How can we convert a string of any length into a comma separated string with comma after every n characters. I am using Oracle 10g and above. I tried with REGEXP_SUBSTR but couldn't get desired result.
e.g.: for below string comma after every 5 characters.
input:
aaaaabbbbbcccccdddddeeeeefffff
output:
aaaaa,bbbbb,ccccc,ddddd,eeeee,fffff,
or
aaaaa,bbbbb,ccccc,ddddd,eeeee,fffff
Thanks in advance.
This can be done with regexp_replace, like so:
WITH sample_data AS (SELECT 'aaaaabbbbbcccccdddddeeeeefffff' str FROM dual UNION ALL
SELECT 'aaaa' str FROM dual UNION ALL
SELECT 'aaaaabb' str FROM dual)
SELECT str,
regexp_replace(str, '(.{5})', '\1,')
FROM sample_data;
STR REGEXP_REPLACE(STR,'(.{5})','\
------------------------------ --------------------------------------------------------------------------------
aaaaabbbbbcccccdddddeeeeefffff aaaaa,bbbbb,ccccc,ddddd,eeeee,fffff,
aaaa aaaa
aaaaabb aaaaa,bb
The regexp_replace simply looks for any 5 characters (.{5}), and then replaces them with the same 5 characters plus a comma. The brackets around the .{5} turn it into a labelled subexpression - \1, since it's the first set of brackets - which we can then use to represent our 5 characters in the replacement section.
You would then need to trim the extra comma off the resultant string, if necessary.
SELECT RTRIM ( REGEXP_REPLACE('aaaaabbbbbcccccdddddeeeeefffff', '(.{5})' ,'\1,') ,',') replaced
FROM DUAL;
This worked for me:
WITH strlen AS
(
SELECT 'aaaaabbbbbcccccdddddeeeeefffffggggg' AS input,
LENGTH('aaaaabbbbbcccccdddddeeeeefffffggggg') AS LEN,
5 AS part
FROM dual
)
,
pattern AS
(
SELECT regexp_substr(strlen.input, '[[:alnum:]]{5}', 1, LEVEL)
||',' AS line
FROM strlen,
dual
CONNECT BY LEVEL <= strlen.len / strlen.part
)
SELECT rtrim(listagg(line, '') WITHIN GROUP (
ORDER BY 1), ',') AS big_bang$
FROM pattern ;
Related
Like if I have a string "123456,852369,7852159,1596357"
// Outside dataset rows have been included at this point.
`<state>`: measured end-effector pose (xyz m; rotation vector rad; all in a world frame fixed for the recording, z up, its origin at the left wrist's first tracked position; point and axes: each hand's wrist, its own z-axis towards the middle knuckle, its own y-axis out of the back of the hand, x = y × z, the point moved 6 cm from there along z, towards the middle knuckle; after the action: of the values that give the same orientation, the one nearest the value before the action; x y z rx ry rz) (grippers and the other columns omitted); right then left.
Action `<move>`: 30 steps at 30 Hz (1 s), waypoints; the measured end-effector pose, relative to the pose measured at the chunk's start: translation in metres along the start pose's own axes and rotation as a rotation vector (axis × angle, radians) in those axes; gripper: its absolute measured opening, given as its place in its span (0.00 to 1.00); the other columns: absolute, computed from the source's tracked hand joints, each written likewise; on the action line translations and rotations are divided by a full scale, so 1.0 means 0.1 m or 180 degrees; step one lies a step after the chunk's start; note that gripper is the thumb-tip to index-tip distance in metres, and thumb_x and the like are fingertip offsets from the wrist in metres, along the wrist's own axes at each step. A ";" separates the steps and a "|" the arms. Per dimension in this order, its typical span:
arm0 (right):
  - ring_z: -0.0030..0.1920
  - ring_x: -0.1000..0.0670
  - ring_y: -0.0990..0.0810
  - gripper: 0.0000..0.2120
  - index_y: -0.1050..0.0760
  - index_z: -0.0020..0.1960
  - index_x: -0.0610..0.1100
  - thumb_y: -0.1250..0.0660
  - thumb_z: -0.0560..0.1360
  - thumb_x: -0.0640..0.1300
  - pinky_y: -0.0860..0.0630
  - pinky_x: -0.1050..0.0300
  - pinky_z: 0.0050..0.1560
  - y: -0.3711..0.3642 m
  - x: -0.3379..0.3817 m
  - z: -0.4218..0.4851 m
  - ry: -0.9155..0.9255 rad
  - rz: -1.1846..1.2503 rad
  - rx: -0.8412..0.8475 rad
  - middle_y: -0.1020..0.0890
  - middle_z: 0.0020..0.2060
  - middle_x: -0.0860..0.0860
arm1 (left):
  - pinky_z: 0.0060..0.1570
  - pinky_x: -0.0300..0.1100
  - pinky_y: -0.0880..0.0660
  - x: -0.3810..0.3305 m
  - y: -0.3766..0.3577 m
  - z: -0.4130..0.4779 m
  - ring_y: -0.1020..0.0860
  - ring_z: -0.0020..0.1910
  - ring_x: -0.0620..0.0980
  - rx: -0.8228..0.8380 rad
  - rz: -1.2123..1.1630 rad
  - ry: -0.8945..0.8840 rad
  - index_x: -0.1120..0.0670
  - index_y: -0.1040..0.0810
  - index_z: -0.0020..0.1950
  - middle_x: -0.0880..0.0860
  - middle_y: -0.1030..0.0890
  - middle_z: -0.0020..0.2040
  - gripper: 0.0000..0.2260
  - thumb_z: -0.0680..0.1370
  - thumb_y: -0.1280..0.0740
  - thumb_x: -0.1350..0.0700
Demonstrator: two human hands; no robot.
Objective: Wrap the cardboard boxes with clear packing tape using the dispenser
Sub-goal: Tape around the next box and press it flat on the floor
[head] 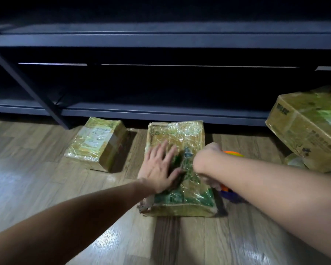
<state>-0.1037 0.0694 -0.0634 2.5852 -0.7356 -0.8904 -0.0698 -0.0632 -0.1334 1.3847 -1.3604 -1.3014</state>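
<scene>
**Flat left palm on the middle box, right grip on the dispenser at its side**

The left grip (pixel 161 169) lies open, palm down and fingers spread, on the top face of the middle cardboard box (pixel 182 134). It presses near the left edge of that face, and the thumb reaches toward the centre. The right grip (pixel 206 163) is bent sharply at the wrist over the box's right edge. Its fingers curl downward around the tape dispenser (pixel 230 193), though motion blur smears them. The dispenser sits just beside the right side of the box. An orange part shows behind the wrist, and an orange and blue part shows below the hand, close to the floor (pixel 46 169).

The middle box rests on the wooden floor with its far end close to the base of a dark shelf unit (pixel 161 41). Wrinkled clear tape covers its top, over green print. The cardboard at its near left corner looks torn and ragged.

To its left, apart from it, a smaller box (pixel 96 142) lies on the floor near the foot of the shelf's slanted brace. It is wrapped in glossy tape and carries a pale label. At the right edge of the floor a larger box (pixel 306 127) sits tilted, also shiny with tape, with dark print on its sides. Both bare forearms reach in from the near edge of the floor.
</scene>
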 end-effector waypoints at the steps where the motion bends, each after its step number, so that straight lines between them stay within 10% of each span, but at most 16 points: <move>1: 0.69 0.45 0.26 0.23 0.29 0.73 0.50 0.33 0.80 0.54 0.28 0.47 0.65 -0.06 -0.09 0.04 -0.0076 -0.0088 0.0035 0.27 0.58 0.52 | 0.82 0.61 0.53 0.20 0.08 0.00 0.52 0.83 0.58 -0.0257 -0.0134 0.0434 0.46 0.59 0.85 0.54 0.56 0.85 0.37 0.82 0.51 0.30; 6: 0.60 0.42 0.19 0.30 0.25 0.69 0.48 0.24 0.71 0.58 0.21 0.47 0.51 -0.34 -0.37 0.12 -0.0208 0.0287 -0.0042 0.22 0.62 0.49 | 0.59 0.51 0.26 0.89 -0.03 -0.23 0.23 0.64 0.61 0.0043 -0.2681 0.2416 0.58 0.35 0.80 0.63 0.24 0.69 0.35 0.83 0.41 0.34; 9: 0.54 0.43 0.17 0.29 0.22 0.66 0.44 0.22 0.70 0.56 0.18 0.47 0.54 -0.45 -0.32 0.15 -0.0201 0.0719 -0.0083 0.21 0.53 0.47 | 0.47 0.47 0.29 0.85 -0.27 -0.36 0.24 0.39 0.53 0.0783 -0.3970 0.2349 0.59 0.21 0.49 0.55 0.19 0.39 0.28 0.82 0.41 0.33; 13: 0.50 0.44 0.19 0.30 0.23 0.66 0.42 0.22 0.70 0.56 0.18 0.48 0.54 -0.48 -0.19 0.20 -0.0160 0.0950 -0.0251 0.22 0.51 0.46 | 0.48 0.49 0.32 0.76 -0.42 -0.38 0.31 0.35 0.50 0.1025 -0.4007 0.1924 0.52 0.27 0.35 0.49 0.27 0.29 0.27 0.79 0.41 0.31; 24: 0.46 0.44 0.20 0.27 0.19 0.59 0.42 0.22 0.68 0.58 0.21 0.54 0.45 -0.68 -0.38 0.34 -0.0109 0.1689 -0.0299 0.21 0.48 0.47 | 0.36 0.41 0.40 0.71 -0.62 -0.18 0.35 0.34 0.46 0.0936 -0.5089 0.1554 0.56 0.24 0.61 0.52 0.29 0.38 0.22 0.73 0.22 0.47; 30: 0.41 0.44 0.16 0.18 0.19 0.53 0.38 0.21 0.69 0.48 0.19 0.48 0.47 -1.69 -0.88 0.51 -0.0143 0.5060 0.0511 0.14 0.44 0.42 | 0.45 0.44 0.35 0.88 -0.58 -0.16 0.36 0.54 0.56 0.0777 -0.5181 0.1373 0.61 0.26 0.69 0.56 0.30 0.58 0.37 0.69 0.17 0.44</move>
<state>-0.1332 0.2514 -0.1335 1.2220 -2.2968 -0.2879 -0.0519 -0.1451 -0.1997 2.9045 0.1911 -1.5032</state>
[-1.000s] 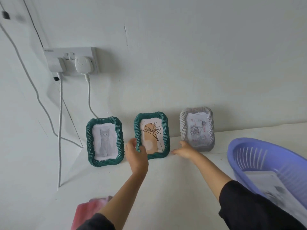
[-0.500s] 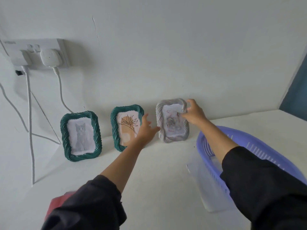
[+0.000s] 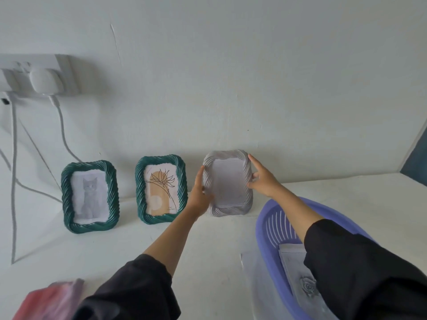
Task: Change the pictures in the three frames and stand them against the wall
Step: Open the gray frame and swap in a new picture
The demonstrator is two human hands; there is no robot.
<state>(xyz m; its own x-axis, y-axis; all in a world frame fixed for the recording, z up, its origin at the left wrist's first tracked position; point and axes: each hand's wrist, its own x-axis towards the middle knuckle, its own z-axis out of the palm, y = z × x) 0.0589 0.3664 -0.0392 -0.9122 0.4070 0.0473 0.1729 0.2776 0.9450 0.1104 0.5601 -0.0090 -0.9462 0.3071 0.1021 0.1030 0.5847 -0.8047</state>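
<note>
Three rope-patterned picture frames stand against the white wall on a white table. The left green frame shows a grey cat. The middle green frame shows a line-drawn flower on tan shapes. The grey frame stands on the right, its picture washed out by glare. My left hand holds the grey frame's left edge. My right hand holds its right edge, index finger stretched up along the rim.
A purple slotted basket sits at the lower right with printed pictures inside, one showing a rose. A wall socket with white cables is at the left. Something red lies at the bottom left.
My left hand has left the middle green frame and taken the grey frame's left edge. My right hand slid from the grey frame's top right corner down its right edge.
</note>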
The out put looking for "1234,8523,7852,1596"
Requirement is....we want to collect 4 char after every ',' separator
like split, substring and again concat
select
REGEXP_REPLACE('MEDA,MEDA,MEDA,MEDA,MEDA,MEDA,MEDA,MEDA,MDCB,MDCB,MDCB,MDCB,MDCB,MDCB', '([^,]+)(,\1)+', '\1')
from dual;
we want to collect 4 char after every ',' separator
Here is an approach using regexp_replace:
select regexp_replace(
'123456,852369,7852159,1596357',
'([^,]{4})[^,]*(,|$)',
'\1\2'
)
from dual
Regexp breakdown:
([^,]{4}) 4 characters others than "," (capture that group as \1)
[^,]* 0 to n characters other than "," (no capture)
(,|$) either character "," or the end of string (capture this as \2)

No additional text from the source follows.